> [What you have to do]:
Every line that contains the word "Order" is to be copied from the listing.

> [Task data]:
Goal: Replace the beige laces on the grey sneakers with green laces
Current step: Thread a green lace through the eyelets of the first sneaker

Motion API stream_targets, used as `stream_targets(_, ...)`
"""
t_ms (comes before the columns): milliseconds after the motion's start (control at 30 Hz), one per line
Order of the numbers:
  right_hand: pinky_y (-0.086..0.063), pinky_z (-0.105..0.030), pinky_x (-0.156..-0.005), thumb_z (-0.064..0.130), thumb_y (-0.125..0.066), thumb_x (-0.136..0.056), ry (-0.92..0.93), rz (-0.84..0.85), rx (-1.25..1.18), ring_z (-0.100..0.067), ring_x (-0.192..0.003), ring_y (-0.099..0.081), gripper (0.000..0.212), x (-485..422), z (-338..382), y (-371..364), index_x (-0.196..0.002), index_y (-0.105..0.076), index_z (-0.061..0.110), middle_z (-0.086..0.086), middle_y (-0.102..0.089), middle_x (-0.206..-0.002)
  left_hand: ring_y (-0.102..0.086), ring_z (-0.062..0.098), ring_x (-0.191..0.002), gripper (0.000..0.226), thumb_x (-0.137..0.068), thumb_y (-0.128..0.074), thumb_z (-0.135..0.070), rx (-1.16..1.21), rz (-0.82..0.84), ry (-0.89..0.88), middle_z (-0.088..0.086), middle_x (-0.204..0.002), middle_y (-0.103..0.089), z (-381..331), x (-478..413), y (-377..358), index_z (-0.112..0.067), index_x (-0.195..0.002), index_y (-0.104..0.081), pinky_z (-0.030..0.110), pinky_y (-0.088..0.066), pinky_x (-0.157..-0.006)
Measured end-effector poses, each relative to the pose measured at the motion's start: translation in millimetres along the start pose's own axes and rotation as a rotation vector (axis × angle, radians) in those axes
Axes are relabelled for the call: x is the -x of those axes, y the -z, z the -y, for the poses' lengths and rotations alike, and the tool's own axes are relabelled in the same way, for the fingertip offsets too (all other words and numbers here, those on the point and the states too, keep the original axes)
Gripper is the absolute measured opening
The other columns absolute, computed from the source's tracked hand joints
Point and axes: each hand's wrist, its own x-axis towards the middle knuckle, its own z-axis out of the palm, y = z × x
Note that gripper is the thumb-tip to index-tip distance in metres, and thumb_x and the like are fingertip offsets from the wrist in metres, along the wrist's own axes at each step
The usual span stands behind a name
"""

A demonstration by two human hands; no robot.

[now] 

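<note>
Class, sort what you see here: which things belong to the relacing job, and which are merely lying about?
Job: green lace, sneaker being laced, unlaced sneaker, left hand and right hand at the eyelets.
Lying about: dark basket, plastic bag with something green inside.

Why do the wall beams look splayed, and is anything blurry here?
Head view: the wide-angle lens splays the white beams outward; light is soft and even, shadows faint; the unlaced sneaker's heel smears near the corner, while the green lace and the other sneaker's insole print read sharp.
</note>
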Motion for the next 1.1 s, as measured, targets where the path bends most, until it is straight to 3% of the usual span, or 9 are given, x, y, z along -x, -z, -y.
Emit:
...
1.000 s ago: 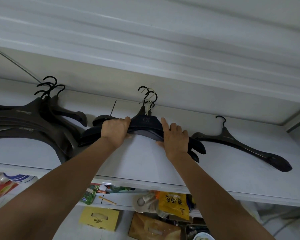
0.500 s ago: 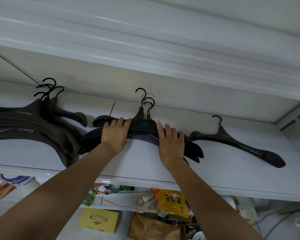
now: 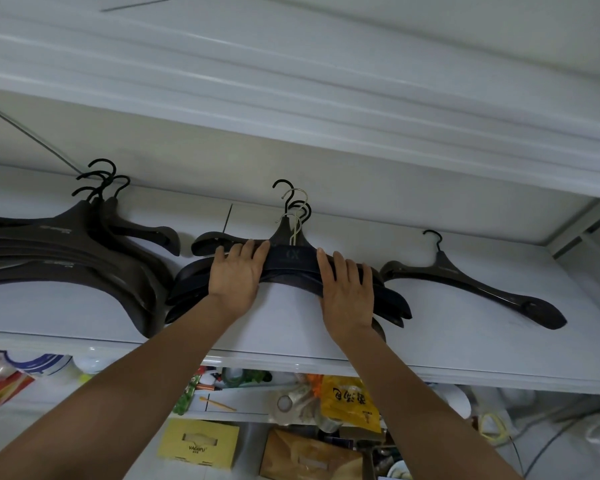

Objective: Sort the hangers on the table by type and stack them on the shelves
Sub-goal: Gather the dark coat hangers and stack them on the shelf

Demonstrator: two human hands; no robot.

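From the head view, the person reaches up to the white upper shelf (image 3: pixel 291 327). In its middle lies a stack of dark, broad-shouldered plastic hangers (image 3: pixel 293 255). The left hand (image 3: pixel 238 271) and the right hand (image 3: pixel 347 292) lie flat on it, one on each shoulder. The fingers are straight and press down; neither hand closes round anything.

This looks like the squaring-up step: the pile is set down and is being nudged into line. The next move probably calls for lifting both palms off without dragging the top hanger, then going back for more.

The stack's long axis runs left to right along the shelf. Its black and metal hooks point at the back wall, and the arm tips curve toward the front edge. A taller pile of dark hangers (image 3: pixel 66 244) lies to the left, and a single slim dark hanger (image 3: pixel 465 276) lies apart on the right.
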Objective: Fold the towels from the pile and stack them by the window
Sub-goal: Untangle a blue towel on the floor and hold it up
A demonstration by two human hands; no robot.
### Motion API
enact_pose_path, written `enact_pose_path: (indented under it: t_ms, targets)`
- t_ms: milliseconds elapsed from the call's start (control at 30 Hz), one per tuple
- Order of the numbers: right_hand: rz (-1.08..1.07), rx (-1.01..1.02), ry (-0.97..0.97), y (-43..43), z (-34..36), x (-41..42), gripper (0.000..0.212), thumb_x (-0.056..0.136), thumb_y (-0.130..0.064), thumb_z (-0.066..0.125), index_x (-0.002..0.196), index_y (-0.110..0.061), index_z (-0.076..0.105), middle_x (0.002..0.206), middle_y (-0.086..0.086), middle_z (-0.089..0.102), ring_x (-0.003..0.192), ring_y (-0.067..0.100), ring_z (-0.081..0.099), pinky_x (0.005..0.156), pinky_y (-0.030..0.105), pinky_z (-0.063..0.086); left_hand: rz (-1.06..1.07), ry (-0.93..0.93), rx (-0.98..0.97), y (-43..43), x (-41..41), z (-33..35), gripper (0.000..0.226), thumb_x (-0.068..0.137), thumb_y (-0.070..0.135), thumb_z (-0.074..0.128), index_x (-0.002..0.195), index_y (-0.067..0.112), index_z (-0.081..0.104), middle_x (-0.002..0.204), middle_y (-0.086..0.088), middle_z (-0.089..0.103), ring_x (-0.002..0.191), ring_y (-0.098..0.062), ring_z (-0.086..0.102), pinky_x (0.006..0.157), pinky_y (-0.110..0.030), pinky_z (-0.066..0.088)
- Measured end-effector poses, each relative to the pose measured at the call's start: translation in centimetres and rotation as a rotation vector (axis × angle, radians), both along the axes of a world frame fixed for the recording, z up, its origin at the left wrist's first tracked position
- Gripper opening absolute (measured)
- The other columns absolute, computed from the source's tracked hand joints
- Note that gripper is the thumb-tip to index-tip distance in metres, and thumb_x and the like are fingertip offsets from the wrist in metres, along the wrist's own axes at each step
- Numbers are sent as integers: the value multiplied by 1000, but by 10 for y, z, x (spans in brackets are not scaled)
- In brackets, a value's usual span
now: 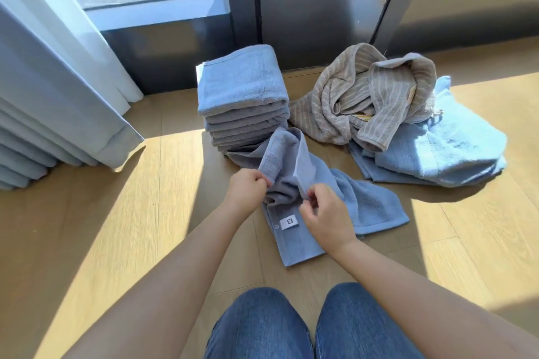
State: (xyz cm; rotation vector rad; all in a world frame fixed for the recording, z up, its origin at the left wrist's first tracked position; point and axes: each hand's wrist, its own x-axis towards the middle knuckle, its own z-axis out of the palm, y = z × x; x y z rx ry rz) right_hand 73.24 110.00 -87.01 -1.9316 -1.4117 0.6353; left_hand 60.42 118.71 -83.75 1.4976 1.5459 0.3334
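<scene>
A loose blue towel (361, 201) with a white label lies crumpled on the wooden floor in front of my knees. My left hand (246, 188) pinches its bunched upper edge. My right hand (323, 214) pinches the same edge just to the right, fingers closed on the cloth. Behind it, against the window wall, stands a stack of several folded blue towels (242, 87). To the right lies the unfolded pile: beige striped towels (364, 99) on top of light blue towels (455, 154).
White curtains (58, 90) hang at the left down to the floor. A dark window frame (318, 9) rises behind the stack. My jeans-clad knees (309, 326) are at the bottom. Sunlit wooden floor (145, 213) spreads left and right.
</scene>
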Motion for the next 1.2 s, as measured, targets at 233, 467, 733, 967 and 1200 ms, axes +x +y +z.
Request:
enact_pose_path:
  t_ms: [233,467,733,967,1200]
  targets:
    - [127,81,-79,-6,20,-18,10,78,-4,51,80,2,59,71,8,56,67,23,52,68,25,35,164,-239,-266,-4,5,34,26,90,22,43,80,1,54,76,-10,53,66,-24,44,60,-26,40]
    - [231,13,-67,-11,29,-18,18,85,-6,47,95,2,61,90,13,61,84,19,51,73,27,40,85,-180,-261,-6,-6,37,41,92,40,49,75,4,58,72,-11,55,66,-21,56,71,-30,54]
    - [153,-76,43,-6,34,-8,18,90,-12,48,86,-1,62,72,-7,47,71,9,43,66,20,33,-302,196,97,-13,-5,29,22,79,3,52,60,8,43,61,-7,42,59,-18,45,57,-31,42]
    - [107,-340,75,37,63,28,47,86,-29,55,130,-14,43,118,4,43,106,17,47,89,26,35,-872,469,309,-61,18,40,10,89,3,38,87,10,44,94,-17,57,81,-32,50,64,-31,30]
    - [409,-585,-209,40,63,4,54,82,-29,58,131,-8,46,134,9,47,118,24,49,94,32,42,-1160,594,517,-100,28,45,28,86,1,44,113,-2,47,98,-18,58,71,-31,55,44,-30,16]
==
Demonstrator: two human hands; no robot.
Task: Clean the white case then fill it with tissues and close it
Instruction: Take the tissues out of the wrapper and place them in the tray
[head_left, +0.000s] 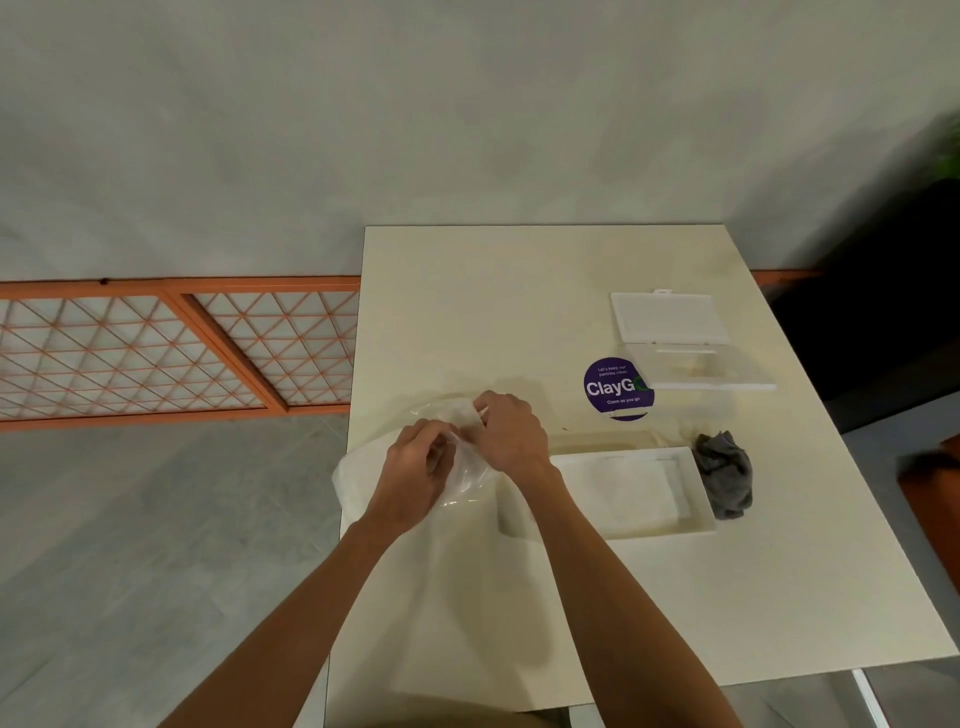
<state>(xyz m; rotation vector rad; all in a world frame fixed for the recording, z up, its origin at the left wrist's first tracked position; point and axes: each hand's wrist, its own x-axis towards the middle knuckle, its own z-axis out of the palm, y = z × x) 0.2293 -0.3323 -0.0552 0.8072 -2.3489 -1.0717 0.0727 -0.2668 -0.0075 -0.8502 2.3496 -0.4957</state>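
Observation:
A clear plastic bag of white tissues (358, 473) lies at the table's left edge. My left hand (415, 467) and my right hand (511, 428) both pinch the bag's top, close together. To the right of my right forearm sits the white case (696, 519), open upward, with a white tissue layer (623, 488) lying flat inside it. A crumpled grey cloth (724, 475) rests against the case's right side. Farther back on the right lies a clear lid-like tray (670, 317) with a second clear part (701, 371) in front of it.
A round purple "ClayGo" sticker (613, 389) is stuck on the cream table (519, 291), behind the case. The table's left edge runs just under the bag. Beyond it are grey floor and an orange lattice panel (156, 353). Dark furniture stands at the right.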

> [Expected output]:
Order of the numbers:
- Order of the numbers: right_hand: rz (-1.08..1.07), rx (-1.01..1.02), ry (-0.97..0.97), y (-43..43), z (-34..36), x (-41..42), gripper (0.000..0.212), thumb_x (-0.056..0.136), thumb_y (-0.130..0.064), thumb_z (-0.066..0.125), index_x (-0.002..0.196), index_y (-0.110..0.061), index_z (-0.076..0.105), middle_x (0.002..0.206), middle_y (-0.086..0.086), middle_z (-0.089..0.102), ring_x (-0.003..0.192), ring_y (-0.067..0.100), ring_z (-0.081..0.099), pinky_x (0.005..0.156), pinky_y (-0.030..0.105), pinky_z (-0.063..0.086); left_hand: rz (-1.06..1.07), ry (-0.93..0.93), rx (-0.98..0.97), y (-43..43), x (-41..41), z (-33..35), gripper (0.000..0.226), thumb_x (-0.068..0.137), thumb_y (-0.070..0.135), thumb_z (-0.074..0.128), index_x (-0.002..0.195), index_y (-0.067..0.112), index_z (-0.081..0.104), middle_x (-0.002..0.204), middle_y (-0.086..0.088), middle_z (-0.089..0.103), ring_x (-0.002..0.191), ring_y (-0.098..0.062), ring_z (-0.086..0.102), pinky_x (0.006..0.157), pinky_y (-0.110..0.030), pinky_z (-0.066..0.088)

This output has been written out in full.